[PROMPT]:
Once you find the line with "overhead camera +", output it and every line after it exactly, through the last line of the listing, but no pictures.

[RAW DATA]:
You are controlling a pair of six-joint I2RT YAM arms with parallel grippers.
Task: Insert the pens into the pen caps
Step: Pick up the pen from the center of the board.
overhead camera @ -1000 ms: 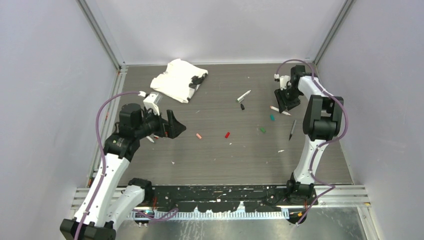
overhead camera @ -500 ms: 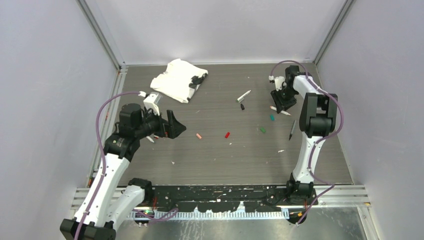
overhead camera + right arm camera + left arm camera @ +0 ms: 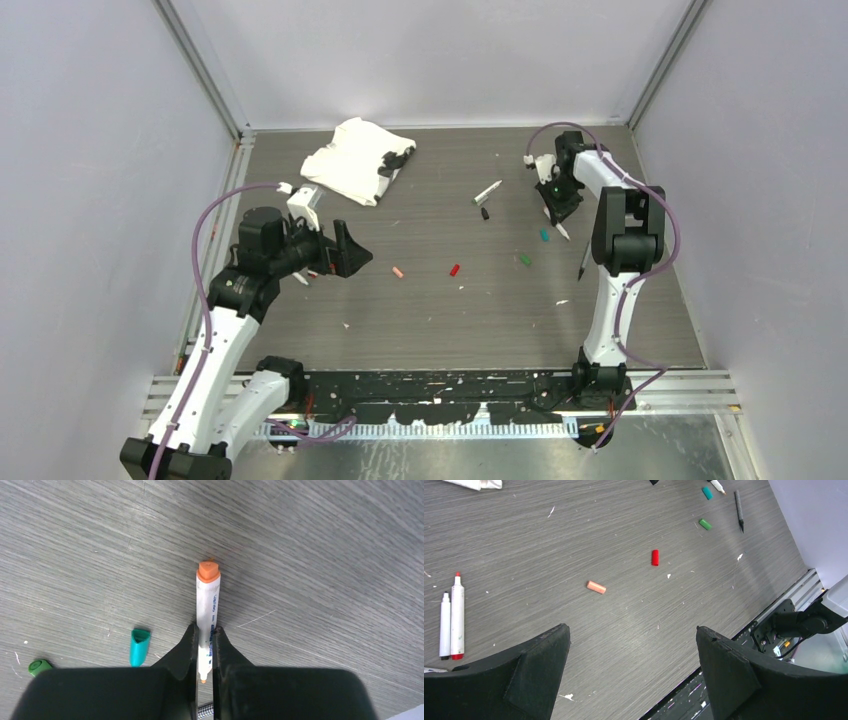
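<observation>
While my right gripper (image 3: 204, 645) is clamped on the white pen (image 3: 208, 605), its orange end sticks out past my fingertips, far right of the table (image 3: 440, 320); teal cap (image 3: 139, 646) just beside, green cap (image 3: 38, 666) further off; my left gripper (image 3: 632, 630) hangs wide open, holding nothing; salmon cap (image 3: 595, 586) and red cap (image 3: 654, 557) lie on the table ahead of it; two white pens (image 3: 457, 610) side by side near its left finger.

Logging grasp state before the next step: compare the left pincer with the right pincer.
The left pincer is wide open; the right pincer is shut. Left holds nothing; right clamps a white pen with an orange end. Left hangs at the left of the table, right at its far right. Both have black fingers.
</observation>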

[ANSWER]:
overhead camera + right arm camera + left arm camera @ +0 ms: 
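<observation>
While my right gripper (image 3: 204, 645) is clamped on the white pen (image 3: 208, 605), its orange end sticks out past my fingertips, far right of the table (image 3: 440, 320); teal cap (image 3: 139, 646) just beside, green cap (image 3: 38, 666) further off; my left gripper (image 3: 632, 630) hangs wide open, holding nothing; salmon cap (image 3: 595, 586) and red cap (image 3: 654, 557) lie on the table ahead of it; two white pens (image 3: 457, 610) side by side near its left finger.

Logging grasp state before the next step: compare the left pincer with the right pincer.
The left pincer is wide open; the right pincer is shut. Left holds nothing; right clamps a white pen with an orange end. Left hangs at the left of the table, right at its far right. Both have black fingers.
</observation>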

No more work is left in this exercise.